In 1977, a staff member at Xerox's Palo Alto Research Center (PARC) rewrote Mazewar for the Xerox Alto and other Xerox Star machines. This was the first raster display version of Mazewar. It made use of the Alto's ethernet network, using the Xerox PUP network protocol. The Data General servers used on the network were capable of gatewaying games to remote office locations, allowing people at several Xerox sites to play against each other, making Mazewar capable of being played in four different configurations: peer to peer with two Imlacs, client-server with Imlacs and a PDP-10, in pure hardware, and over ethernet and PUP.

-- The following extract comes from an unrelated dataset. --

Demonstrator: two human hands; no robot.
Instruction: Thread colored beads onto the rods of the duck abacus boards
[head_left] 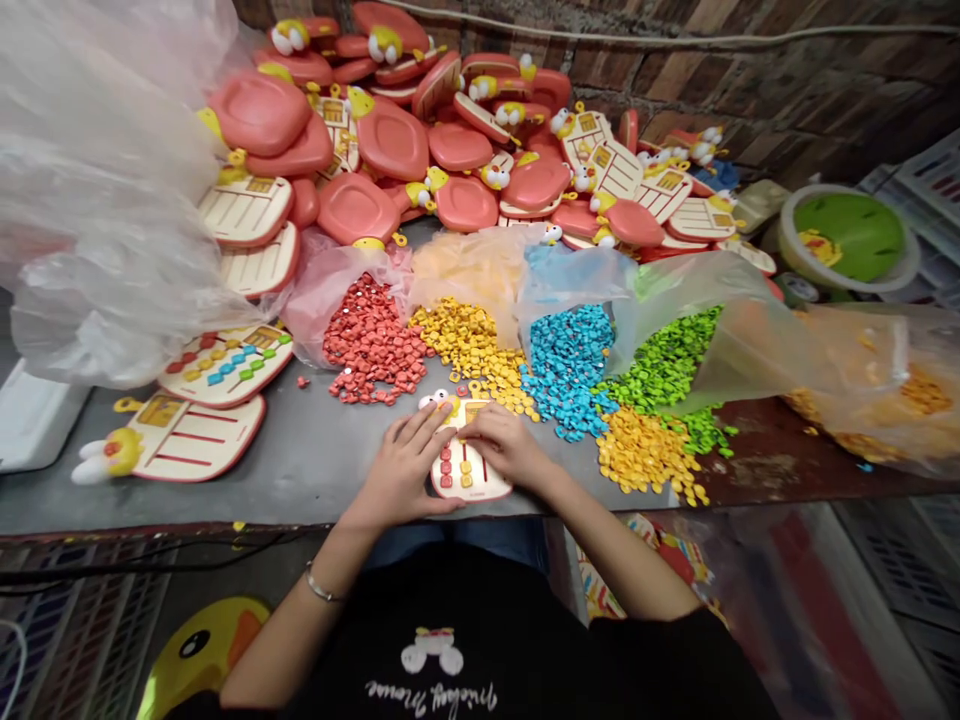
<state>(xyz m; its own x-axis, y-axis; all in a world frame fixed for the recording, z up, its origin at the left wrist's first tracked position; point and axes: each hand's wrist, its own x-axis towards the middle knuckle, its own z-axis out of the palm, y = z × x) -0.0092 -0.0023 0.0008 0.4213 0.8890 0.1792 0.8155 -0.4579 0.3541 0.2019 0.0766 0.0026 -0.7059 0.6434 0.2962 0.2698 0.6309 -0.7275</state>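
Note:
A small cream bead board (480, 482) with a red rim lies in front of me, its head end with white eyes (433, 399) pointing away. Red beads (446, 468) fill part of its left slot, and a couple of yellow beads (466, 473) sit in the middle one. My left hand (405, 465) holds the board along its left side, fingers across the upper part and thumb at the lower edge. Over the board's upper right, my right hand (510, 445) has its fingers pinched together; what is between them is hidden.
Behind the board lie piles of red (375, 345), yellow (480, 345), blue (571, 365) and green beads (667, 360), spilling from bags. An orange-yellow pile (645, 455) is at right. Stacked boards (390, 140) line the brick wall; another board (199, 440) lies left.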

Several programmers at PARC cheated by modifying the code so that they could see the positions of other players on the playfield map. This upset the authors enough that the source code was subsequently stored in an encrypted form, the only program on the system to receive this protection. This is interesting in light of the fact that this laboratory housed many of the most important programming developments of the time, including the first Graphic User Interfaces.

1986, Digital Equipment Corporation

In 1982, Christopher Kent (later Christopher Kantarjiev) saw Mazewar at RAND.

Kent later interned at Digital Equipment Corporation's Western Research Lab (DEC WRL) in Palo Alto during his Ph.D. studies. Several former PARC employees worked at WRL, and one of them, Gene McDaniel, gave Kent a hardcopy of the Mesa source code listing from the Xerox version of Maze, and the bitmap file that is used for the display.

The X Window System had been newly released as a result of collaborative efforts between DEC and MIT. Kent wrote a networked version of Mazewar which he released in December 1986. This version used UDP port 1111, and could be played by Unix workstations running X Window across the Internet. This was probably the second game which directly used TCP/IP, and the first which could be played across the Internet (1983's SGI Dogfight used broadcast packets and thus could not transit a router).

1992, Oracle SQL*Net

Using Kent's code, Oracle created a version of Maze running over Oracle SQL*Net over TCP/IP, Novell SPX/IPX, DECnet, and Banyan Vines at Fall Interop 92 on a number of workstations, including Unix machines from Sun, IBM, and SGI, as well as DEC VMS workstations and MS-Windows. Attendees could play against each other at stations placed throughout the Moscone Convention Center in San Francisco.

Other versions

  • 1982, Snipes by SuperSet Software. This used semaphores in a shared file which resided on a network drive. It was written as a demonstration program for SuperSet's Local Area Network system, which became Novell Netware.
  • 1987, MacroMind MazeWars+ for the Apple Macintosh. Fully 3D (multiple vertical game levels) and could be played over Appletalk networks. It was distributed by Apple with new Macintoshes for some period of time.
  • 1987, MIDI Maze, a Maze War-inspired game for the Atari ST home computers, which used the MIDI interface for network connection
  • a version has been written for NeXT computers
  • a version has been written for Palm OS
  • a version has been written for iPhone and iPod Touch

Retrospective

A 30th anniversary retrospective was hosted by the Vintage Computer Festival held at the Computer History Museum in Mountain View CA on November 7th, 2004.

Maze alumni

Steve Colley subsequently worked on very early versions of Mars rover technology for NASA, and found that his 3D perspective work on Maze Wars was useful for this project.[2]